- Instructions for the task: Every line of the listing that contains the word "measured" is to be copied out.

- Stored data:
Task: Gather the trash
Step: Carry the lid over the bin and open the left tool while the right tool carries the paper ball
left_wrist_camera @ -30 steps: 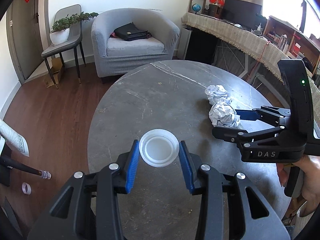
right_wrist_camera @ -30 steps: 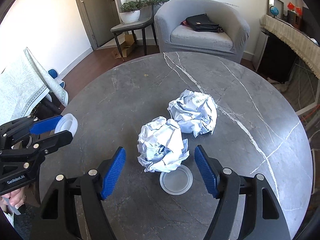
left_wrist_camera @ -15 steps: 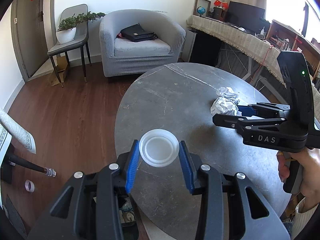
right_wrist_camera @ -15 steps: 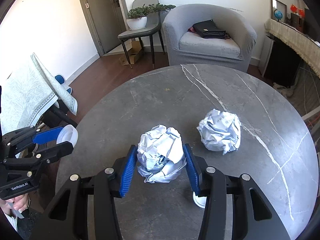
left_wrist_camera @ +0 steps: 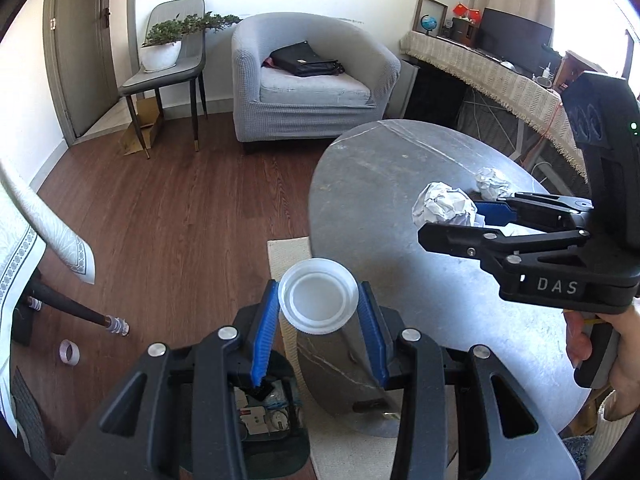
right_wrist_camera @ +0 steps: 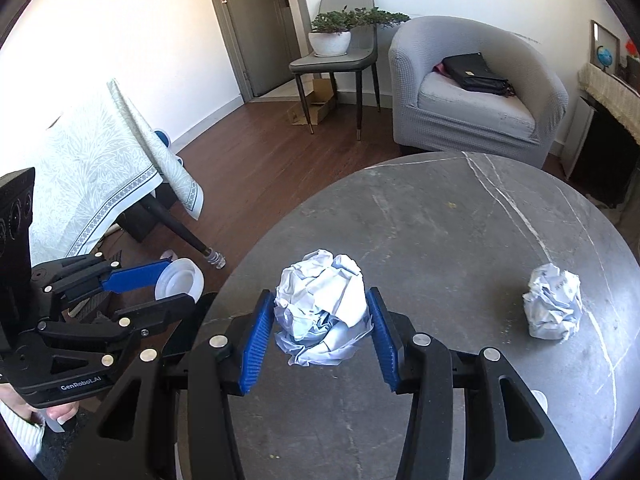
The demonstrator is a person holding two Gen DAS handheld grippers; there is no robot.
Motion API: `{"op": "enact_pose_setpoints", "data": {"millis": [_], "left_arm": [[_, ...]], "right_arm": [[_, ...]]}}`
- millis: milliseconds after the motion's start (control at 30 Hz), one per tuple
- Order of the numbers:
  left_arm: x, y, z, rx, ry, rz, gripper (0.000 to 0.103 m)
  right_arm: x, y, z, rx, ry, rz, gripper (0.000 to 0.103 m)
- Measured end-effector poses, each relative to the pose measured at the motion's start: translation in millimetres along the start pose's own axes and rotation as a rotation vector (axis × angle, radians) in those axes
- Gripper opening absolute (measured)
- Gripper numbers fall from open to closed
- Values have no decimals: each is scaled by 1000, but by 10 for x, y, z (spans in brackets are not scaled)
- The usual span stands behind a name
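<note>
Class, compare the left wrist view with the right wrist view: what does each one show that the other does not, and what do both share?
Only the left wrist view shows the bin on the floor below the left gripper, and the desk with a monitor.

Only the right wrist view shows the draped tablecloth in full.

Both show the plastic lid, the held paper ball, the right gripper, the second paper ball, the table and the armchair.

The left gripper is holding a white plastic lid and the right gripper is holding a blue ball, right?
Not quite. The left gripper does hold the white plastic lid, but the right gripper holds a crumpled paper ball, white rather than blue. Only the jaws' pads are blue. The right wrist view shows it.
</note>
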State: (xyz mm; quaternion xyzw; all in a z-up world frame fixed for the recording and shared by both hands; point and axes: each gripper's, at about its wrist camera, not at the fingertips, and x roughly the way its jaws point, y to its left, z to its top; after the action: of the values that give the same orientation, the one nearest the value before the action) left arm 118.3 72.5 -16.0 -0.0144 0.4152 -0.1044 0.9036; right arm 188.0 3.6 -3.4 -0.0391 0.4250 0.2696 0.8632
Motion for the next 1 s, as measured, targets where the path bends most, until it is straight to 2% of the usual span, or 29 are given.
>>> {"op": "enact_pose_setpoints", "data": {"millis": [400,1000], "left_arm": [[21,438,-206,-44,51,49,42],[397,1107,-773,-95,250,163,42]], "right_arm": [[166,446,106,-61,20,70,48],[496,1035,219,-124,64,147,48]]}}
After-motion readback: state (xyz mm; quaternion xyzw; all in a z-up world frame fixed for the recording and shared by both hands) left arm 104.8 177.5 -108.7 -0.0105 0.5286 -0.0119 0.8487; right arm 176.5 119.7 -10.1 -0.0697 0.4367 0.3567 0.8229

- Result of this task:
- Measured end-effector poses, each relative to the pose measured at the motion's start: translation in millimetres along the start pose's own axes and rotation as a rotation vector (axis × angle, radians) in those axes
- Gripper opening absolute (measured)
Motion for the next 1 s, as measured, targets where the path bends most, until it is straight to 2% of the usual span, or 29 are given.

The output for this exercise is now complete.